O som foi pequeno, o suficiente pra dizer que ele já sabia: não dava tempo.
Ezequiel ficou em silêncio por um segundo, o mundo inteiro preso no peito.
Depois, encostou a testa na dela.
- Eu sempre te amei, Amara... - a voz dele saiu baixa, quebrada. - Sempre. Desde que éramos crianças. Eu via você nos jardins e achava que o sol nascia onde você pisava.
A chuva caía entre eles como véu, e ele continuou:
- Eu nunca quis mais do que te ver sorrir. Eu achava que bastava isso, te ver feliz, mesmo que não fosse comigo. E era verdade, até hoje. Mas agora... agora eu trocaria a minha vida pra te dar mais um minuto de respiro.
O sangue dela manchava as mãos dele, e mesmo assim ele a segurava como se pudesse aquecê-la.
Amara não respondeu.
Mas moveu os dedos, fracos, e tocou o rosto dele.
Passou o polegar sob o olho, enxugando as lágrimas que caiam junto da chuva.
E sorriu.
Um sorriso calmo, bonito, que doeu mais do que qualquer ferida.
Os lábios dela se moveram devagar, quase sem voz:
- Zico...
O apelido de infância saiu como um sopro.
O coração dele parou.
A mão dela caiu, o sorriso ficou.
- Não... não, por favor... - Ezequiel sussurrou, tentando acordá-la, beijando a testa, os lábios, o rosto. - Fica comigo, só mais um pouco.
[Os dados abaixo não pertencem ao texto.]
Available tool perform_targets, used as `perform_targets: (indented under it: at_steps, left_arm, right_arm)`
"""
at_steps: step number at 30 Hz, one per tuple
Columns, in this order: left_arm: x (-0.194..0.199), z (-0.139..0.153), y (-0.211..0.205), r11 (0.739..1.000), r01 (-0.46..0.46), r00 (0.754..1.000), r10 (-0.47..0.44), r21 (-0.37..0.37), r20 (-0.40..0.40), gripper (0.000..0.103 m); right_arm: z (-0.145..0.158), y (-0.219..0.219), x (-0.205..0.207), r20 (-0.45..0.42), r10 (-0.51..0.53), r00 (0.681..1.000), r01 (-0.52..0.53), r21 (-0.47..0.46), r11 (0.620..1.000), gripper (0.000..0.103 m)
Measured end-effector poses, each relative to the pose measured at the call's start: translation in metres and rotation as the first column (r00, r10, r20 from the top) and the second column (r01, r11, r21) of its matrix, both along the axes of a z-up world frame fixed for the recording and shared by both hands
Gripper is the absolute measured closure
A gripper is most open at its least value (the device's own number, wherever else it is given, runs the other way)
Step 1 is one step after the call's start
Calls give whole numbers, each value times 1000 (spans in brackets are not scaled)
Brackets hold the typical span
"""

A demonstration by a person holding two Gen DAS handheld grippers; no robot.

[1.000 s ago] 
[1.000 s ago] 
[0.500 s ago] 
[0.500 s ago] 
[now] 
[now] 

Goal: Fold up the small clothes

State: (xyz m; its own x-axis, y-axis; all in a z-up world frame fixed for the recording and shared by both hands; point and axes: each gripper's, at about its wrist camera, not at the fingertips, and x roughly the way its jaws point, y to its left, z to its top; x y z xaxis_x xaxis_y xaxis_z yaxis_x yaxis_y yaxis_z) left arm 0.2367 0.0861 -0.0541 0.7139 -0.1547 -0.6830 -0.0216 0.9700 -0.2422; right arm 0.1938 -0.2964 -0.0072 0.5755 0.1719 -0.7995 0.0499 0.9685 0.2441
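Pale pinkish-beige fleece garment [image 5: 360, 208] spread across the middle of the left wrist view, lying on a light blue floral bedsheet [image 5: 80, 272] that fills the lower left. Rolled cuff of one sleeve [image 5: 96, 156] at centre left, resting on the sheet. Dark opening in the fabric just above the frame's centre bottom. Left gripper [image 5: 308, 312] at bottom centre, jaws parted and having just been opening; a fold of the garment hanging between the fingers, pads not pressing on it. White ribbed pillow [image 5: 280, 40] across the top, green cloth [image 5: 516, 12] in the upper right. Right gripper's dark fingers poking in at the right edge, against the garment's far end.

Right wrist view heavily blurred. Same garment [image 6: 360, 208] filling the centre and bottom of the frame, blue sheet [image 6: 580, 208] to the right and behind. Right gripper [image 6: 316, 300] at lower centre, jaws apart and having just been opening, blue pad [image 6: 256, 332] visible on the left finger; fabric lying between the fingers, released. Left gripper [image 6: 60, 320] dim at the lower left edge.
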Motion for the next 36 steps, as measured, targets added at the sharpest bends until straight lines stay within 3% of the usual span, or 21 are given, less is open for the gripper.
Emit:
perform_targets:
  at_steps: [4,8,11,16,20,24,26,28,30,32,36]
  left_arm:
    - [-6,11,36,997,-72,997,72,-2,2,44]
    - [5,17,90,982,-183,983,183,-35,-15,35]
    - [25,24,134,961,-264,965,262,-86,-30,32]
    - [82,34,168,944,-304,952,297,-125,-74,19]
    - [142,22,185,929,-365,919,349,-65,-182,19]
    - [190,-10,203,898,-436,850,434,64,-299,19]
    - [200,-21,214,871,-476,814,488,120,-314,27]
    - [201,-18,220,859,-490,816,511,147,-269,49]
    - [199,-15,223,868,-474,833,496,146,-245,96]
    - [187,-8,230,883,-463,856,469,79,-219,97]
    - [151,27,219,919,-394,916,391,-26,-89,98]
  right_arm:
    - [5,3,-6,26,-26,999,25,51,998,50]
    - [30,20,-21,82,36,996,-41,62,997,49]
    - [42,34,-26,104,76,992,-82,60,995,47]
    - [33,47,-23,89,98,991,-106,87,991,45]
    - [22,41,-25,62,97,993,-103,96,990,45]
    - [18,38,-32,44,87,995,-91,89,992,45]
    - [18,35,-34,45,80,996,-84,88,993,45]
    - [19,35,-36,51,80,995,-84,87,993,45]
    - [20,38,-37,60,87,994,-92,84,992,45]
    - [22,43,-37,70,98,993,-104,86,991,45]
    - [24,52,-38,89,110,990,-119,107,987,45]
Eu imploro.
Mas o corpo dela já estava leve demais.
Ele chorou com a cabeça no colo dela. O vento batia nas costas, e a chuva apagava o sangue, como se quisesse esconder o crime do mundo.
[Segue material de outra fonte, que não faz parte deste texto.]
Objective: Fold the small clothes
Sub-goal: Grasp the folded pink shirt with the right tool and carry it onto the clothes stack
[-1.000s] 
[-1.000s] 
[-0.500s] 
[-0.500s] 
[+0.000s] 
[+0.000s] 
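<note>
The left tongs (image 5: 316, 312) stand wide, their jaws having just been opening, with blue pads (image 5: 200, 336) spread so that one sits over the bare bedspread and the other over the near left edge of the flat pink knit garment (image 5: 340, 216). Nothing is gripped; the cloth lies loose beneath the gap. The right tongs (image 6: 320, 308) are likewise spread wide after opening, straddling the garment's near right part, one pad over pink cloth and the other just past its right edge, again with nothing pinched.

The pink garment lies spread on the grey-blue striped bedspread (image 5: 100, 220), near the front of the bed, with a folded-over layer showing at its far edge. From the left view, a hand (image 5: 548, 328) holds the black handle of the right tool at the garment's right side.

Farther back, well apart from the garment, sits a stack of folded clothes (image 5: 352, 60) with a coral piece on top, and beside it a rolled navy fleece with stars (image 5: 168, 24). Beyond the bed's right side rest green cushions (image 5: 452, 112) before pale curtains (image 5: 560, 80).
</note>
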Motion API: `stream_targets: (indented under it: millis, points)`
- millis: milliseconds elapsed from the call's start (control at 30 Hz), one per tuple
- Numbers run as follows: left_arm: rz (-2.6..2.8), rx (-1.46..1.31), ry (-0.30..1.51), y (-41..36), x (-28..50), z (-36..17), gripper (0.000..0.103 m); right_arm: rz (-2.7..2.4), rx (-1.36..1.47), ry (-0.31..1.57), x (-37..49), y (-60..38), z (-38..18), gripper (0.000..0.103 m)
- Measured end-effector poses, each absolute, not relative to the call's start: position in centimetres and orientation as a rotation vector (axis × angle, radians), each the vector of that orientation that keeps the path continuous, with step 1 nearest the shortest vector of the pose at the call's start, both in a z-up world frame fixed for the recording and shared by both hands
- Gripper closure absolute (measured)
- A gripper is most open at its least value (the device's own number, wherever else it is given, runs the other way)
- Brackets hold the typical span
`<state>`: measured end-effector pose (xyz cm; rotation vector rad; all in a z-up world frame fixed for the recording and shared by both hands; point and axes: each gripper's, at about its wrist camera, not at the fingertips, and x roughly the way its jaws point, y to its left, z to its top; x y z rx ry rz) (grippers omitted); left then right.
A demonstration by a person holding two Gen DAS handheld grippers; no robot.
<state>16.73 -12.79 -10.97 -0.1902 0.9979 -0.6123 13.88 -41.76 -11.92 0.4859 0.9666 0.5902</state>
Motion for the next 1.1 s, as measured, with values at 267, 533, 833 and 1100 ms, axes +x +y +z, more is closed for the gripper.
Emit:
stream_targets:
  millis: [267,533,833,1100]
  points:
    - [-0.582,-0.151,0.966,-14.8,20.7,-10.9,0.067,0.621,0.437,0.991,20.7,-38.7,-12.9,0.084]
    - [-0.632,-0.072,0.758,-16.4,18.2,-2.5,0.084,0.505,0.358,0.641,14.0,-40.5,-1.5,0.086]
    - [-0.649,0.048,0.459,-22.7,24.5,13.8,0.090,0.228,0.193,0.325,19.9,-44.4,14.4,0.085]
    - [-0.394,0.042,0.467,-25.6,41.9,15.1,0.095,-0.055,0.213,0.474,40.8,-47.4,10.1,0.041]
Depois se levantou, trôpego, o olhar vazio.
- Vinguei tua morte, amor... murmurou, olhando o corpo dela. - Não me rejeita na outra vida.
Deu dois passos até o parapeito.
O vento o empurrou, o trovão respondeu.
Olhou pra trás uma última vez o corpo de Amara, sereno, o vestido ainda branco nas partes que a chuva poupou.
Ezequiel sorriu entre lágrimas.
- Eu venho te encontrar.
E pulou.
O som da queda se perdeu na tempestade, mas o grito dela ficou preso no vento.